Your reference to flat trackers proves the point-where did the likes of 80's GP stars come from? Guys riding old tech flat track bikes-essentially the same bikes raced in McQueen's day. The only reason they don't arise from these ranks today is the rule changes from the AMA that don't award points to riders for both flat track and road racing-



Think of the environment WWII fighter pilots endured prior to the advent of G suits, GPS navigation, radar and launch & forget missles. You think these guys could compete given the opportunity to use the new technology? Of course-in fact they might have an advantage due to their non reliance on same. The lack of basic dog fighting skills and an over reliance on technology, radar and missles nearly wipped out the air force in their technologically superior F4's (originally built without a gun) against the VC in their 25 year old Mig 15's in the early stages of the conflict.

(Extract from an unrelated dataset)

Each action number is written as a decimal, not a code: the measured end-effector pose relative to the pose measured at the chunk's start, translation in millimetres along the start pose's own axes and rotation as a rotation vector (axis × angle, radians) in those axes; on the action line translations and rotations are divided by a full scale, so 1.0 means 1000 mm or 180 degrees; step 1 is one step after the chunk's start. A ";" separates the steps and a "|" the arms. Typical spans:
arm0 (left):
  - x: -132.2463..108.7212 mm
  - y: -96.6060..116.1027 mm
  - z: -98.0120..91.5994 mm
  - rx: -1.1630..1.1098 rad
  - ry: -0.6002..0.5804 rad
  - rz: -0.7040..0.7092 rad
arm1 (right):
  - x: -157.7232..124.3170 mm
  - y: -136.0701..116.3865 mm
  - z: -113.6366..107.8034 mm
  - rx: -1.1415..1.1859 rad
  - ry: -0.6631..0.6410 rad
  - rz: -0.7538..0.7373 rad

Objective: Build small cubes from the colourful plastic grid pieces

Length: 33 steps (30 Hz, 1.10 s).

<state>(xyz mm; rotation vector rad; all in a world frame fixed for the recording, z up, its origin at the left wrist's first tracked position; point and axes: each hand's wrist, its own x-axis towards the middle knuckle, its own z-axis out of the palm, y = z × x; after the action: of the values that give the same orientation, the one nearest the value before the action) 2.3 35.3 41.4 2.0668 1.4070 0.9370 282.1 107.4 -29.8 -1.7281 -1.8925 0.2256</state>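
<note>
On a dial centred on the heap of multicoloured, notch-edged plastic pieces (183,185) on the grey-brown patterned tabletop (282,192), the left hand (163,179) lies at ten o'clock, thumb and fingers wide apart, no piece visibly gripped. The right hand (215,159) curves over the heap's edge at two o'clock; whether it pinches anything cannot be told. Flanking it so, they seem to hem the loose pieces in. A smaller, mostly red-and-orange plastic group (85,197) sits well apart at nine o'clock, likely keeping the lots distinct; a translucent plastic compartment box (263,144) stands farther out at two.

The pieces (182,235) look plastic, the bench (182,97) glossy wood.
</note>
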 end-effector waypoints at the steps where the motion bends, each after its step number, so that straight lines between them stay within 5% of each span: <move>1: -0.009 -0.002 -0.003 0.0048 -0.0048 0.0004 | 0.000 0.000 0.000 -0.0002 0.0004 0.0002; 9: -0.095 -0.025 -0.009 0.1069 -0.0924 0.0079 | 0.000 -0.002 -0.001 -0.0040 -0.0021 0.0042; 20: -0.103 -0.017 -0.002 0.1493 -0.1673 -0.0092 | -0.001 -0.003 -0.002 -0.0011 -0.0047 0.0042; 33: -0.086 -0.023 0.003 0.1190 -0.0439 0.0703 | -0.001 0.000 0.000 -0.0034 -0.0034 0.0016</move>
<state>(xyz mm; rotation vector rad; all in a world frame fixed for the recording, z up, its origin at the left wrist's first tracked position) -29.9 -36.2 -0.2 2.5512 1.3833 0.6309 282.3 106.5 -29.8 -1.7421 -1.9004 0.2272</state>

It was only after going back to the basics of dog fighting and re learning to use a machine gun in air combat did the USAF turn the tide. (Read "Boyd" for more insight into this as well as why the F-16 came to be)



Not only did Steve Mcqueen have the prerequisite skills, he actually competed in desert and other off road racing events as well as some auto racing too. I think Steve McQueen could hold his own with the 100 HP+ you wax about-that is not as big a deal as you make it out to be. Courage, skill, persitance and determination do transcend time and machinery.